Work to be completed: The answer consists solely of the listing's lines from the first through the line containing "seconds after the", each reproduced exactly.

Data shown:
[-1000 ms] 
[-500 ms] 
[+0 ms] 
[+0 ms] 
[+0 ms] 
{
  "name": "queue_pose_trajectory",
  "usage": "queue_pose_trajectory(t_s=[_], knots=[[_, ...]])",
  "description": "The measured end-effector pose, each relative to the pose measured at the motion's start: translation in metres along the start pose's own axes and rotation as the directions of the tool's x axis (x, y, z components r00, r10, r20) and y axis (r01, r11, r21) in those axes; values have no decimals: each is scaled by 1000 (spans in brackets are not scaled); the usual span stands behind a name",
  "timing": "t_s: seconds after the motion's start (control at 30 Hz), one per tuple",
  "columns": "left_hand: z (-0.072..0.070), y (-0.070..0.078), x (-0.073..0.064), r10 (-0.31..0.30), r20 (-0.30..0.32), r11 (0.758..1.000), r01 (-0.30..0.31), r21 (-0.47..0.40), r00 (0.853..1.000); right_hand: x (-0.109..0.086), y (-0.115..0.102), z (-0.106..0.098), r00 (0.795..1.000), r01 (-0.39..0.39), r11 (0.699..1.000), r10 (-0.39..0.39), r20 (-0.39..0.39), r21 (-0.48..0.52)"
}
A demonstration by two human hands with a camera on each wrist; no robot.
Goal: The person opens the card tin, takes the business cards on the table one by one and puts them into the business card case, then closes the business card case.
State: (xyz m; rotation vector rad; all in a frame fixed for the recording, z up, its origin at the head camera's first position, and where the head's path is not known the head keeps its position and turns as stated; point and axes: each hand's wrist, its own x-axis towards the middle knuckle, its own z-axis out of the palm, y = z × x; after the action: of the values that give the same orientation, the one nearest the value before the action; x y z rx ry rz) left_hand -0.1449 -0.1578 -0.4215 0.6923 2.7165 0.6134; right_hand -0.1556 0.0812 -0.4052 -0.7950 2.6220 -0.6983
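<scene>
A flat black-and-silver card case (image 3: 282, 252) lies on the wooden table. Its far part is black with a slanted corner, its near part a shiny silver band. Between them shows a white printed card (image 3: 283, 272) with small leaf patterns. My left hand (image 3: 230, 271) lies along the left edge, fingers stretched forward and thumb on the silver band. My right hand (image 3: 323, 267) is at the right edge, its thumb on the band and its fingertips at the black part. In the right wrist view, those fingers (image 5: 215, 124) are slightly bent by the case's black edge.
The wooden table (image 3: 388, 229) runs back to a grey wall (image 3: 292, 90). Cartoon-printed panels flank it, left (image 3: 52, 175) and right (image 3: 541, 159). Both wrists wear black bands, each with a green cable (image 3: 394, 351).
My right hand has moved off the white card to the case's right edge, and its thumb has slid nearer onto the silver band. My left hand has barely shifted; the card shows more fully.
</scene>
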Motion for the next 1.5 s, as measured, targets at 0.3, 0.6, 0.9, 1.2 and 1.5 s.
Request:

Answer to the exercise:
[-1000 ms] 
[-500 ms] 
[+0 ms] 
[+0 ms] 
[+0 ms] 
{
  "name": "queue_pose_trajectory",
  "usage": "queue_pose_trajectory(t_s=[_], knots=[[_, ...]])",
  "description": "The measured end-effector pose, each relative to the pose measured at the motion's start: translation in metres along the start pose's own axes and rotation as the directions of the tool's x axis (x, y, z components r00, r10, r20) and y axis (r01, r11, r21) in those axes; values have no decimals: each is scaled by 1000 (spans in brackets are not scaled); the usual span stands behind a name",
  "timing": "t_s: seconds after the motion's start (control at 30 Hz), one per tuple",

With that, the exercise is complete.